Thursday / August 18

Thursday / August 18

FOMC minutes

US Federal Reserve officials saw "little evidence" late last month that U.S. inflation pressures were easing according to the minutes of their July 26-27 policy meeting.

While not explicitly hinting at a particular pace of coming rate increases, beginning with the Sept. 20-21 meeting, the minutes showed U.S. central bank policymakers committed to raising rates as high as necessary to tame inflation.

Minutes released on Wednesday also showed that members began to acknowledge more explicitly the risk they might go too far and curb economic activity too much.

“Participants judged that, as the stance of monetary policy tightened further, it likely would become appropriate at some point to slow the pace of policy rate increases while assessing the effects of cumulative policy adjustments on economic activity and inflation,” the minutes said.

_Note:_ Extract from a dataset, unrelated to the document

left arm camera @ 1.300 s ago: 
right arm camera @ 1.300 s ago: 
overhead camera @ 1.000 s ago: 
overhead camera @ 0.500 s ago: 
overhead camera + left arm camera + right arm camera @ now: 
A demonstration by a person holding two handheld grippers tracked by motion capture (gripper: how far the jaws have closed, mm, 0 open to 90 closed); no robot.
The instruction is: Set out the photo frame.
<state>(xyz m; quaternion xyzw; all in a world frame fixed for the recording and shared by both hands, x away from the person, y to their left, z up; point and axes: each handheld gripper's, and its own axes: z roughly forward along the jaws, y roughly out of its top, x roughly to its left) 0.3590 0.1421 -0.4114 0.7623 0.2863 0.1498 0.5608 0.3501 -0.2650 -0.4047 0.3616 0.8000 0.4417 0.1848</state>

They added, “participants judged that a significant risk facing the Committee was that elevated inflation could become entrenched if the public began to question the Committee’s resolve to adjust the stance of policy sufficiently. If this risk materialized, it would complicate the task of returning inflation to 2 percent and could raise substantially the economic costs of doing so.”

"Participants agreed that there was little evidence to date that inflation pressures were subsiding. Participants emphasized that a slowing in aggregate demand would play an important role in reducing inflation pressures," the minutes said.

US data

U.S. retail sales were unexpectedly unchanged in July as falling gasoline prices weighed on receipts at service stations.

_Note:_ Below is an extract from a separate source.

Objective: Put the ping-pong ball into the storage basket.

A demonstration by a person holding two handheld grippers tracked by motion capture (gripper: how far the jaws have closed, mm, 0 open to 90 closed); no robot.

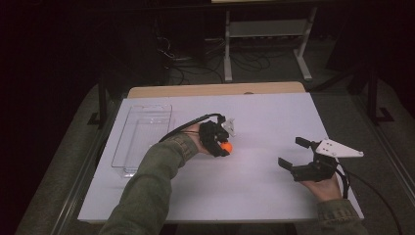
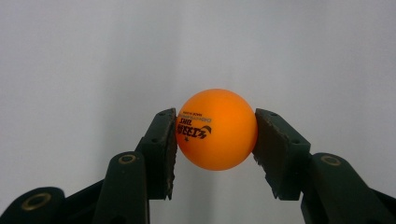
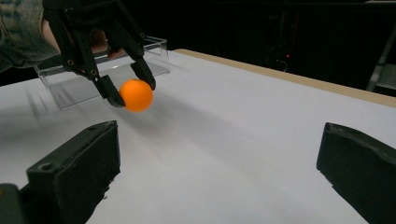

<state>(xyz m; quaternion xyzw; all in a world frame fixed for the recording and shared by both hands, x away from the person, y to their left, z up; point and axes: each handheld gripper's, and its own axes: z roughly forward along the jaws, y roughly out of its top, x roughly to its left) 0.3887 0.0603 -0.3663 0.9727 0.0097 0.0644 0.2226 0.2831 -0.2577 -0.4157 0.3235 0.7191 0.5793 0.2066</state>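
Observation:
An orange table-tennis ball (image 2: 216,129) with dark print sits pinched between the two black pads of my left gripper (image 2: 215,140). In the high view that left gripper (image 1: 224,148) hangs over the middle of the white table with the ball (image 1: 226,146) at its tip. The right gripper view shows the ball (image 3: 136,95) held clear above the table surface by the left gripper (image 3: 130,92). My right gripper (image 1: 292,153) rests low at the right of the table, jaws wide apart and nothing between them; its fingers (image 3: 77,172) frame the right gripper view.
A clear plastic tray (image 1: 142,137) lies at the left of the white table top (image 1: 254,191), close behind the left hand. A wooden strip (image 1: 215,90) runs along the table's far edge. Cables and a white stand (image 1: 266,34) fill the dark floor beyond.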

Last month's flat reading in retail sales followed a downwardly revised 0.8% increase in June. Retail sales in June were previously reported to have advanced 1.0%. Economists polled by Reuters had forecast that sales would gain 0.1%, with estimates ranging from as low as a 0.3% decline to as high as a 0.9% increase. Sales rose 10.3% on a year-on-year basis in July.

The national average gasoline price dropped to about $4.27 per gallon in the last week of July after hitting an all-time high just above $5.00 in mid-June, according to data from motorist advocacy group AAA. Prices at the pump were averaging $3.943 per gallon on Wednesday.

Sales at service stations tumbled 1.8% last month, while receipts at auto dealerships declined 1.6%. Excluding gasoline and motor vehicles, retail sales rose 0.7%.

Russia-China alignment

China is sending troops to Russia as part of strategic military exercises for the first time since 2018.

The Vostok (East) exercises will take place from August 30 to September 5 in the eastern portion of Russia as the war in Ukraine goes on and Beijing rattes up threats to Taiwan.

The Chinese military first attended Vostok drills in 2018, where an estimated 300,000 troops participated in the district that includes a portion of Siberia and has headquarters in Khabarovsk close to the Chinese border.

China Defense Ministry officials in a statement said the exercises "are in no way related to the current international and regional situation," Russian news agency TASS reported.


Wall Street

US stocks fell on Wednesday.

The Dow Jones Industrial Average shed 171.69 points, or 0.5%, to close at 33,980.32. The S&P 500 slid 0.72% to close at 4,274.04, while the Nasdaq Composite tumbled 1.25% to 12,938.12.

The 30-stock index snapped its 5-day win streak. The S&P 500 and Nasdaq have slipped 0.14% and 0.84%, respectively, since the start of the week.

Bond yields also rose, with the 10-year Treasury note up about 7 basis points at 2.9% as recessionary fears and uncertainty regarding the Fed’s rate-hiking path persisted.

Norwegian loss

Norway’s sovereign wealth fund, the largest in the world, had a loss of 1.68 trillion Norwegian kroner ($174 billion) in the first half of 2022, as stock markets more broadly saw a tumultuous six months.

The $1.3 trillion fund returned a negative 14.4% during the period, as stocks and bonds reacted violently to global recession fears and skyrocketing inflation. But the fund’s return was 1.14 percentage points better than the return of the benchmark index, Norges Bank, the country’s central bank, said Wednesday, equivalent to 156 billion kroner.

The fund’s return on equity investments slipped 17%, while fixed income investments and unlisted renewable energy infrastructure were down 9.3% and 13.3%, respectively.

Norway’s vast North Sea oil and gas reserves are the bedrock of the fund’s wealth. Energy was the only sector to not see negative returns after the fund made huge investments in wind power in recent years.